◆ THE TASK ◆
Your answer should hold the data exactly as given, minus any picture.

+++ SUPPLIED INFORMATION

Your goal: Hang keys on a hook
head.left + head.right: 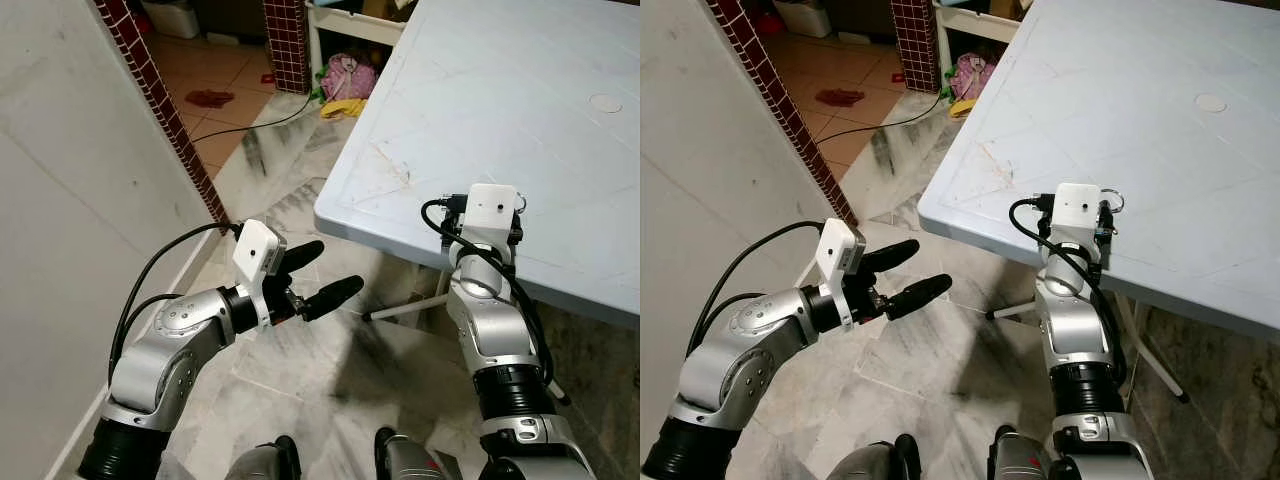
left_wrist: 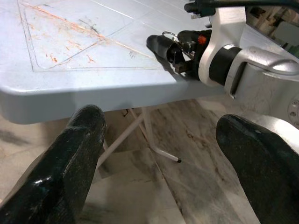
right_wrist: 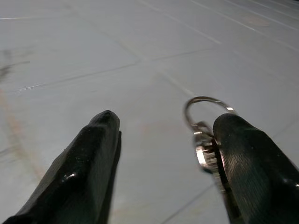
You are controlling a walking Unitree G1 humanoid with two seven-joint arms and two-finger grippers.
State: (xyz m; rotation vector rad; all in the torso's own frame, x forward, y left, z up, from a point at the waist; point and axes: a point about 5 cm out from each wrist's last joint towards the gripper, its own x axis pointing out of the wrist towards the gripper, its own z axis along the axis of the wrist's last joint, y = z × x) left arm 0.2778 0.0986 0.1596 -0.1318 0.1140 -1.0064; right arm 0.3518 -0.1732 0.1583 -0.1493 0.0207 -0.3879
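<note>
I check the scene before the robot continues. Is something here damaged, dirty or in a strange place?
The white table has orange-brown scratches or stains near its corner. On the tiled floor beyond the brick pillar is a dark red patch. Pink and yellow things lie heaped under the shelf.

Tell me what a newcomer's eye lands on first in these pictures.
First the right gripper, raised over the near part of the pale blue table, fingers apart, with the keys and their ring against one finger. Next the left gripper, open over the marble floor beside the table's corner. Beyond it runs a white wall edged in dark red tile.
</note>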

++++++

◆ REPLY ◆
Your goal: Hang keys on a hook
head.left + head.right: 
left_wrist: 
right_wrist: 
You are controlling a walking Unitree G1 humanoid with two seven-joint arms and two-finger grippers.
State: (xyz m; rotation vector rad; all in the torso's own frame, x forward, y left, z up, from a point at the waist; point and axes: a point about 5 cm out from each wrist's last joint towards the gripper, its own x axis pointing out of the wrist towards the gripper, its own z axis along the axis of the wrist's last joint, y = z × x) left arm 0.2778 0.0986 0.1596 -0.1318 0.1140 -1.0064; right arm 0.3518 -0.1732 0.1583 -0.1493 0.0207 -0.3879
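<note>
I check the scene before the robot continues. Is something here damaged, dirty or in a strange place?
The white table has orange-brown scratches or stains near its corner. On the tiled floor beyond the brick pillar is a dark red patch. Pink and yellow things lie heaped under the shelf.

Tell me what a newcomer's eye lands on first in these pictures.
First the right gripper, raised over the near part of the pale blue table, fingers apart, with the keys and their ring against one finger. Next the left gripper, open over the marble floor beside the table's corner. Beyond it runs a white wall edged in dark red tile.
</note>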

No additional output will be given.